Wednesday, October 19, 2011: 4:35 PM
200 C (Minneapolis Convention Center)
Chieh-Chao Yang and Guido Mul, Faculty of Science and Technology (TNW), University of Twente, Enschede, Netherlands

Different gas mixtures containing CO, CO2, H2O or H2 were exposed to illumination in the presence of to this date the most effective catalyst for CO2 reduction, Ti-SBA-15, in order to clarify the route to hydrocarbons in photocatalytic CO2 reduction over this photocatalyst. A mixture of CO and H2O led to the highest quantities of CH4, C2H4, and C2H6 after 7 hours of reaction, whereas a mixture of CO2 and H2 lead to the lowest production rate of these products.

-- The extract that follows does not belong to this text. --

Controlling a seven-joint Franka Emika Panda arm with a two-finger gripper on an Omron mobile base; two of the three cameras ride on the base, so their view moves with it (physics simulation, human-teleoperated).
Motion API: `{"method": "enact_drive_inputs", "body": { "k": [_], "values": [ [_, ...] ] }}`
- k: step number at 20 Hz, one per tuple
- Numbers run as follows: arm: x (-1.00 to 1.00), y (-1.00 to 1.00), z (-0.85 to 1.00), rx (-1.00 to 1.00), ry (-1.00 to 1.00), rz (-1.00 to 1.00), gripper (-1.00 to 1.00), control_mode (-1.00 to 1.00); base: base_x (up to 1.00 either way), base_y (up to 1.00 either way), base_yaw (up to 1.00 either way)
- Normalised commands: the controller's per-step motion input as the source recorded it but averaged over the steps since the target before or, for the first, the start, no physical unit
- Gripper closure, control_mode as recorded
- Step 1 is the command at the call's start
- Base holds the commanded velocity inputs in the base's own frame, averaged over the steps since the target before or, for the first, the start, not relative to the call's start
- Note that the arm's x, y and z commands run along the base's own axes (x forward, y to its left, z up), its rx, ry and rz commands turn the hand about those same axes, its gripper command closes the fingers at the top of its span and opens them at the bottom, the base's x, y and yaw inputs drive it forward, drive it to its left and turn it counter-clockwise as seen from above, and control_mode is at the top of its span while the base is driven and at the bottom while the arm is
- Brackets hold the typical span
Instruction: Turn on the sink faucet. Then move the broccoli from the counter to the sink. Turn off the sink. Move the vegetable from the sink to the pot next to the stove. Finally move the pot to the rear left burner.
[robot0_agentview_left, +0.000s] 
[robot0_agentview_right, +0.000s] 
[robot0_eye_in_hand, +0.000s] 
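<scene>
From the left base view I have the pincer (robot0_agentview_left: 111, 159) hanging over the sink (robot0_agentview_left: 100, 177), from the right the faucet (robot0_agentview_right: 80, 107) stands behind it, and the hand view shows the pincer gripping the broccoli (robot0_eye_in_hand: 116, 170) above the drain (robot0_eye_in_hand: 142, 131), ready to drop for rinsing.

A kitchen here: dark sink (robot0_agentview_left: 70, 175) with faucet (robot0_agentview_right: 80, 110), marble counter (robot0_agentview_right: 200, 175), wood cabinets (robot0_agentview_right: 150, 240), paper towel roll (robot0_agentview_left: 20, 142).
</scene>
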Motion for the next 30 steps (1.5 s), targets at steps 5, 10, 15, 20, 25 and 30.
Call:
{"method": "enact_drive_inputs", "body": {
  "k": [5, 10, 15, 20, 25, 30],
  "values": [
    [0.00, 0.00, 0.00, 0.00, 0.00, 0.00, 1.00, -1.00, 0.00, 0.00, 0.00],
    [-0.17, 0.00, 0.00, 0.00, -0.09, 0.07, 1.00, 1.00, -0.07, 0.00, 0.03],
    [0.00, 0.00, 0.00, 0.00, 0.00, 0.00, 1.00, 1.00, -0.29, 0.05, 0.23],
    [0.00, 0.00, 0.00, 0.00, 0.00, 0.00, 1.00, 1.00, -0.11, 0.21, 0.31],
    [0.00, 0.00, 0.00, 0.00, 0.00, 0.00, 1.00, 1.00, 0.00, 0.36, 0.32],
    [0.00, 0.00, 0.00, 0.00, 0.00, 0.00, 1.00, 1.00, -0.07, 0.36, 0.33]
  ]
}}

H2O is thus more efficient in activation of CO and CO2 than H2. CH3OH was not detected as significant product, and when fed to the catalyst, did not yield extensive product formation. Formaldehyde was found very reactive over the catalytic system, yielding a product distribution (C1-C2) of similar nature as obtained by CO and CO2 activation. Finally, the backward reaction, hydrocarbon oxidation into CO or CO2, was found significant over this catalyst system. Based on i) results indicated above, and ii) available literature, a mechanism for photocatalytic CO2 reduction is proposed involving formation of CO in the initial stages, followed by consecutive formation of formaldehyde, which converts to CH4, C2H4, and C2H6, presumably by reaction with photo-activated H2O (OH radicals). Implications of this study to further improve on the activity of this class of photocatalysts are discussed. 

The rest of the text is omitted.